Saat menjadi nahkoda di UGM, Koesnadi memperkenalkan kelompok “Forum Wartawan Kampus UGM” (Fortagma) yang dilengkapi dengan tanda pengenal mirip kartu pers untuk pertama kalinya. Dengan sistem tersebut, seluruh dosen dan lembaga UGM terbuka bagi pers.
Pada Tahun 1988, Koesnadi yang juga merupakan mantan Kepala Staf I Tentara Pelajar Batalyon 500 Banjarnegara dan pencetus Kuliah Kerja Nyata (KKN) di Indonesia, bersama dengan lima ketua senat fakultas mengantar mahasiswa untuk menyampaikan gagasan mengenai dampak DSDB ke pemerintah daerah setempat.
Tak hanya itu, Koesnadi juga pernah menjabat sebagai Kepala Direktorat Pendidikan Tinggi dan Kebudayaan (1969-1974) dan Atase pendidikan dan kebudayaan di Kedutaan Besar RI Den Haag, Belanda (1974-1980). Di akhir masa jabatannya sebagai rektor UGM, Koesnadi didaulat sebagai Tokoh Yogyakarta 1989 yang diprakarsai oleh harian Yogya post pada 12 Januari 1990.
“Saya merasa terharu, reaksi saya pas pertama kali menerima kabar kalau saya terpilih sebagai tokoh Yogyakarta 1989 adalah enggan untuk menerimanya. Sebab, apa yang saya lakukan selama ini semata-mata hanya dalam rangka menjalankan tugas sebagai rektor,” ujarnya.

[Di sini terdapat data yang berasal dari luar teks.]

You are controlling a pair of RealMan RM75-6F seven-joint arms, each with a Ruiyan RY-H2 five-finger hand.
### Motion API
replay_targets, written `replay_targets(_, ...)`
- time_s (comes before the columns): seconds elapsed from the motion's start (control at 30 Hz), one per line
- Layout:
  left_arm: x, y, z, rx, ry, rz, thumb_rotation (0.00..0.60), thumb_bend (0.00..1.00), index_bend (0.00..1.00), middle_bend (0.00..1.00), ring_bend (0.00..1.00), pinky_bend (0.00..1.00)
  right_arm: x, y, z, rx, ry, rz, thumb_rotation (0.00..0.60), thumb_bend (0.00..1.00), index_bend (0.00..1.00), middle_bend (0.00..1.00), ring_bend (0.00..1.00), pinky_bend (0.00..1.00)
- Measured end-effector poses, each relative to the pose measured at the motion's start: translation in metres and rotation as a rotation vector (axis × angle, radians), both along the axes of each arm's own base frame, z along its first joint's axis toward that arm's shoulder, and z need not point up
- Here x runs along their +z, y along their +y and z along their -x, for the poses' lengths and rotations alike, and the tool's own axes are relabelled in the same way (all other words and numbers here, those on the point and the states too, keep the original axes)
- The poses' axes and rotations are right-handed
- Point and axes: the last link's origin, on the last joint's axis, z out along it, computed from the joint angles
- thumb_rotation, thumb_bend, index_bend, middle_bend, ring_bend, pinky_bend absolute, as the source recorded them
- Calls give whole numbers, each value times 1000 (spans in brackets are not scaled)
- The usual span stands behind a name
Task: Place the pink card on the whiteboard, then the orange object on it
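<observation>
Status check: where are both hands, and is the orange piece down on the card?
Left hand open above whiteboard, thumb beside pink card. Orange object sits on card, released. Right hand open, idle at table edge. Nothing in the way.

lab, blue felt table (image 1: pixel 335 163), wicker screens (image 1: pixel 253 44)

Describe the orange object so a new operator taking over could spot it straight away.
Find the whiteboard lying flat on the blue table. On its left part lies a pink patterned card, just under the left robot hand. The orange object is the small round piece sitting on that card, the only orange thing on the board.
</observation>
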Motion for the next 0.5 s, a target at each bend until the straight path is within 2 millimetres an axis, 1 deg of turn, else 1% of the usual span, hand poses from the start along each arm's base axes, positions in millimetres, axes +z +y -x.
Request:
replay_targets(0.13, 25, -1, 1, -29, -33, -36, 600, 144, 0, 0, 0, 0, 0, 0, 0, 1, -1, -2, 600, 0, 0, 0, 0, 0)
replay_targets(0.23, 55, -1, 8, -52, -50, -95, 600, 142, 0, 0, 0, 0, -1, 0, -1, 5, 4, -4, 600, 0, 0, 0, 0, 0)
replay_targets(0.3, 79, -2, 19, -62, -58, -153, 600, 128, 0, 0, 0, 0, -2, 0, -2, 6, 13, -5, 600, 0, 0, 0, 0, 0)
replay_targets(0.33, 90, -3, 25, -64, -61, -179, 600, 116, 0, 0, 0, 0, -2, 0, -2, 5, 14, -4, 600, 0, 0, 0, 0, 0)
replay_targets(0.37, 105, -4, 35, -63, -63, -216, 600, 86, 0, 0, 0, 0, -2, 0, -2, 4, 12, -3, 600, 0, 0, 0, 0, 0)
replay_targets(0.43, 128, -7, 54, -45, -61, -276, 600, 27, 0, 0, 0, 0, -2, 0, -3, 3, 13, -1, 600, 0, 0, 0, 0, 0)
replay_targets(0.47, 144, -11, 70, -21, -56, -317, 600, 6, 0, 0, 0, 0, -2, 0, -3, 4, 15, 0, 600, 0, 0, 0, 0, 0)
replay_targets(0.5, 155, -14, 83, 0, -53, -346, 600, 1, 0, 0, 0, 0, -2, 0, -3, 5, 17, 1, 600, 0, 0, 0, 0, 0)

Hal tersebut disampaikannya dalam sambutan singkat saat menerima penghargaan yang diserahkan langsung oleh Sri Sultan Hamengkubuwono X. Penghargaan ini diberikan sebagai apresiasi karena Koesnadi yang telah berhasil mengembangkan UGM. Ia juga sukses memadukan pikiran ilmiah dengan kehidupan orang kecil, yang mampu menciptakan kawasan untuk para pedagang kaki lima di lingkungan kampus UGM.
Ia memang dikenal sebagai rektor pertama yang memperhatikan pedagang kaki lima, disamping memberikan binaan dan fasilitas. Selain itu, ia juga dikenal dengan kedekatanya kepada mahasiswa. Ketika banyak pimpinan perguruan tinggi mengalami desakan dari pemerintah orde baru untuk menekan mahasiswa, Koesnadi malah terkesan banyak memberi angin bagi semangat demokrasi di kampus UGM.
Koesnadi juga pernah menjabat sebagai Ketua Umum PP Keluarga Alumni Universitas Gadjah Mada (KAGAMA) selama tiga periode. Pada masa kepemimpinannya, KAGAMA memantapkan diri sebagai organisasi alumni yang besar dan berpengaruh di Indonesia.
Sayangnya, pada tahun 2007 lalu, civitas akademika UGM harus kehilangan sosok pahlawan ini. Koesnadi meninggal pada kecelakaan pesawat Garuda pada Rabu, 7 Maret 2007 di Bandara Adisucipto, Jogjakarta. Hingga kini, nama beliau telah diabadikan di Pusat Kebudayaan Koesnadi Hardjasoemantri (PKKH Hardjasoemantri) UGM.